Police were called to the Mudhouse on Charlottesville’s Downtown Mall on Oct. 21 for a report that a person wearing a Baby Yoda hat had thrown a brick through a front window of the coffee shop.
Now, 33-year-old Charlottesville resident Renee K. Buchanan is a facing not only a vandalism charge but also a felony charge of assault on a law enforcement officer for spitting on a policeman’s head, a case certified last week to a higher court.
As incidents of attacks on law enforcers have led to bloodshed nationally and amid reports of declining morale and officer attrition inside the Charlottesville Police Department, Charlottesville courts have been the site of several recent felony prosecutions for alleged assaults on police. This preliminary hearing for Buchanan took place Thursday.
“I Mirandized him,” testified Charlottesville police officer Tobyn Whitten. “He admitted he threw a brick through a window.”
Whitten told the prosecutor that he was searching through Buchanan’s backpack when the suspect began shouting “expletives.” The written police report alleges that Buchanan then called Whitten a slur.
Whitten in court on Thursday was then asked what happened next.
“I heard something like spit being spat and felt something on the back of my head,” Whitten testified.
As the prison-garbed Buchanan watched from the witness table, his lawyer, public defender Hayley Setear, had some questions of her own.
“Did you take any photographs?” Setear asked.

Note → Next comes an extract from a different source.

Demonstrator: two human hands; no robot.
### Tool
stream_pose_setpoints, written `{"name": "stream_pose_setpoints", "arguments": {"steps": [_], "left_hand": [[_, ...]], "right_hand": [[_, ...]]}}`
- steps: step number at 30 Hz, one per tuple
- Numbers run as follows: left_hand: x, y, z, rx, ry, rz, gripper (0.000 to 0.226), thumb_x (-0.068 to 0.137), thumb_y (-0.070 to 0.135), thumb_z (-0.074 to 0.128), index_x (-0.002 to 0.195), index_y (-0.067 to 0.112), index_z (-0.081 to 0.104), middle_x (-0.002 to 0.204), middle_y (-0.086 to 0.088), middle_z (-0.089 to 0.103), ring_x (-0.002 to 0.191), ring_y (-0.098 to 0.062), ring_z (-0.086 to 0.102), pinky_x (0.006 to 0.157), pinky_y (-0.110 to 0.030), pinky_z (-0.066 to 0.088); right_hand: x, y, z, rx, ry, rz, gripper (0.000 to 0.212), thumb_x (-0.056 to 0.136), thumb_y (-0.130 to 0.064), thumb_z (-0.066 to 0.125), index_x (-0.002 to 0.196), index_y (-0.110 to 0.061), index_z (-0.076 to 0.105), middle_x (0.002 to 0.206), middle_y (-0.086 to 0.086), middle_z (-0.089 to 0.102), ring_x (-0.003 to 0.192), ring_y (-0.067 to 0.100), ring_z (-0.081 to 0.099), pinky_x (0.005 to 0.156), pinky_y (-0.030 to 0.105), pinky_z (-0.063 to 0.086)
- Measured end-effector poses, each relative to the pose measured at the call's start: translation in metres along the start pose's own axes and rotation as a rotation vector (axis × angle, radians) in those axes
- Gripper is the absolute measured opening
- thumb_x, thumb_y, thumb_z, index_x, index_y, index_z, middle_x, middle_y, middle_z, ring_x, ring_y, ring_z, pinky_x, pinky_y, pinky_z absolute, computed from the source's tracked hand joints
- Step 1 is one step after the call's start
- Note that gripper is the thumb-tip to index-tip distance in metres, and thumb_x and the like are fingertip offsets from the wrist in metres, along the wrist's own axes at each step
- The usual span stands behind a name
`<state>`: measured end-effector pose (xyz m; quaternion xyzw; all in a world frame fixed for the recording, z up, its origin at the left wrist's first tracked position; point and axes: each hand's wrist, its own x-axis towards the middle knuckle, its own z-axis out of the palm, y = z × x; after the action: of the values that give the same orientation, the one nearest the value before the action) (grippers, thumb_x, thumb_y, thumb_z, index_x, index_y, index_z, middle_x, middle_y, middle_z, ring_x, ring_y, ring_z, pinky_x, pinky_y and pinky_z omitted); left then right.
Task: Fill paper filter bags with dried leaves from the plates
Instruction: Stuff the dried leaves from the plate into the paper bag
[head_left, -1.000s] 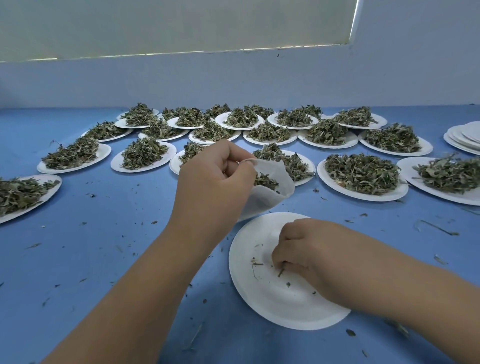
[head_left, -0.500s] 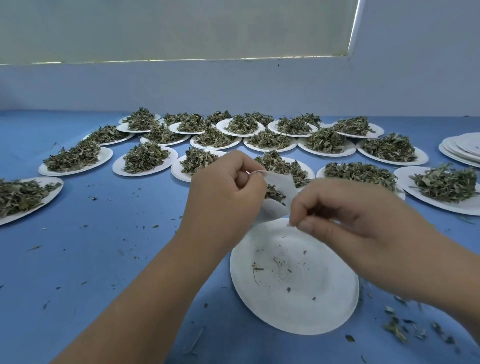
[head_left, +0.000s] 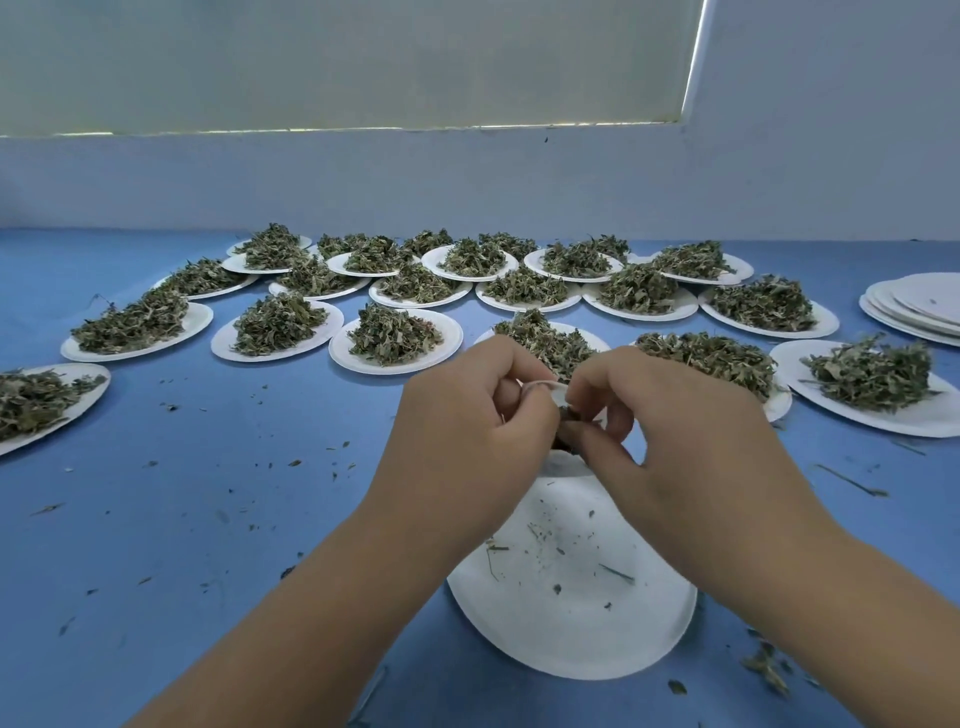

“No,” answered Whitten, but he noted that a fellow officer had worn a body camera that “captured everything.”
“Were there any photographs of spit landing on the ground?” asked Setear.
“Well,” explained Whitten, “the spit landed on my head.”
Judge Andrew Sneathern had heard enough.
“I will certify this matter to the circuit court,” said Sneathern, sending the case to a grand jury on Feb. 21. Sneathern asked Buchanan if he understood the process.
“Sure,” answered Buchanan.
Court records show that Buchanan’s Mudhouse incident occurred less than a month after he was found guilty of failure-to-appear and assault. Punishments for those crimes were mostly suspended – until the Mudhouse charges.
“Allegations of spitting on police officers will be taken very seriously,” prosecutor Joe Platania said outside of court.
“The commonwealth attorney is doing his part to make this a city where officers want to work,” said veteran defense attorney Scott Goodman. “The theory is that if the word gets out that you go to jail for assaulting a police officer then people will stop doing it.”